Генри сел на стул, а Ватсон расположился в своём любимом кресле. Миссис Хадсон принесла поднос с тремя бокалами шерри. Тепло и уют разлились в комнате.
– Я рассказал мистеру Фергюсону о нашей поездке и как раз собирался продолжить рассказ о том, чего Вы, Ватсон, пока не знаете. Честно говоря, выходить на улицу в такую погоду мне не хотелось, поэтому работал дома. Мне прислали подборку «Норс суррей обсервер» за интересующий нас период. Кроме того, Лестрейд прислал старые дела из архива, которые я ему должен вернуть. И ещё, пока Вы, дорогой друг, увлечённо беседовали со служителем музея, я отлучился и переговорил с директором. Оставил требуемый залог и вот, мне сегодня доставили для изучения интересный экспонат из музея, который мы с Вами осмотрим вместе чуть позднее. Доверие директора объясняется тем, что он также, как и я является членом Королевского исторического общества и, кроме того, читал мой труд о методах реконструкции личности египетских фараонов по содержанию их гробниц. Так вот, век назад, когда пра-прадедушка Генри Фергюсона был священником в приходе своего городка, в радиусе примерно 40 миль был совершён ряд дерзких ограблений. Преступника не нашли.

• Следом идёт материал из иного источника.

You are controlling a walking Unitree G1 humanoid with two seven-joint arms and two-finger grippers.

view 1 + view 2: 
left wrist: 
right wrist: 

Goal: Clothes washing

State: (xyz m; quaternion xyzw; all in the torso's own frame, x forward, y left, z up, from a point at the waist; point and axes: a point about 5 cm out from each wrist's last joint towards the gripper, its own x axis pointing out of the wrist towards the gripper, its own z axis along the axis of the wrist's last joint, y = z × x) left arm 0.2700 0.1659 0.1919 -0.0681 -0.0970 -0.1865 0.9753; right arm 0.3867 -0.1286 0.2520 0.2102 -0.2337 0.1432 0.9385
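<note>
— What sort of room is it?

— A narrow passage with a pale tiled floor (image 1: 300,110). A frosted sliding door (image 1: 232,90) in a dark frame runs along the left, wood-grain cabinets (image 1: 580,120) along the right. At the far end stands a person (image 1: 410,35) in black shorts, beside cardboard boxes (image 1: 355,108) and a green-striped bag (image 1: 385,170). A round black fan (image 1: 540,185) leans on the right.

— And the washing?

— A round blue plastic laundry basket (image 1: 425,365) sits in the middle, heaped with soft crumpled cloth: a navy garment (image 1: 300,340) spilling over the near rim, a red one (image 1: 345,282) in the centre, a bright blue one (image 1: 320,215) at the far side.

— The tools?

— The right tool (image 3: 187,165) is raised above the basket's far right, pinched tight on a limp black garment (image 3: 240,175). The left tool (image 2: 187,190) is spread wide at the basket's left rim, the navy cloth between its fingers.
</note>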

– Вы хотите сказать, мистер Холмс, что мой предок был грабителем?!
– Нет. Не волнуйтесь, у Вашего предка не было такой возможности. Он был очень занят службой в церкви. Всё время на людях. Ездить за 40 миль, выслеживать, грабить и при том, оставаться незамеченным он просто не мог. И ещё, он был очень набожным человеком, серьёзно относился к акту покаяния. Даже когда случалось уходить из мира отпетым преступникам из тюрьмы, расположенной неподалёку, они просили пригласить именно отца Фергюсона, чтобы он помолился об их душах и напутствовал в последний путь. Это доказанные факты, не вызывающие сомнений. Жил он скромно, на несколько лет пережил свою супругу. Скончался от сердечного приступа на руках у взрослого сына, который по заранее подготовленному отцом завещанию, получил в наследство крупное состояние. Интересно, что наследство представляло из себя чемодан, набитый денежными купюрами. Об этом писали в местной газете. Сыщики пытались связать эти деньги с грабежами, но не смогли. Пришли к выводу, что они достались священнику от дальнего родственника, который несколько лет назад гостил в его доме. Известно, что он ушёл в очередной рейс на судне «Голубая звезда» и пропал. Собственно, пропало судно. В конторе Ллойда, по прошествии положенного времени, ударил колокол – судно было официально признано погибшим.
– Это всё интересно, Холмс, но не томите нас, на конторке я вижу таинственный свёрток. Это его Вам доставили из музея?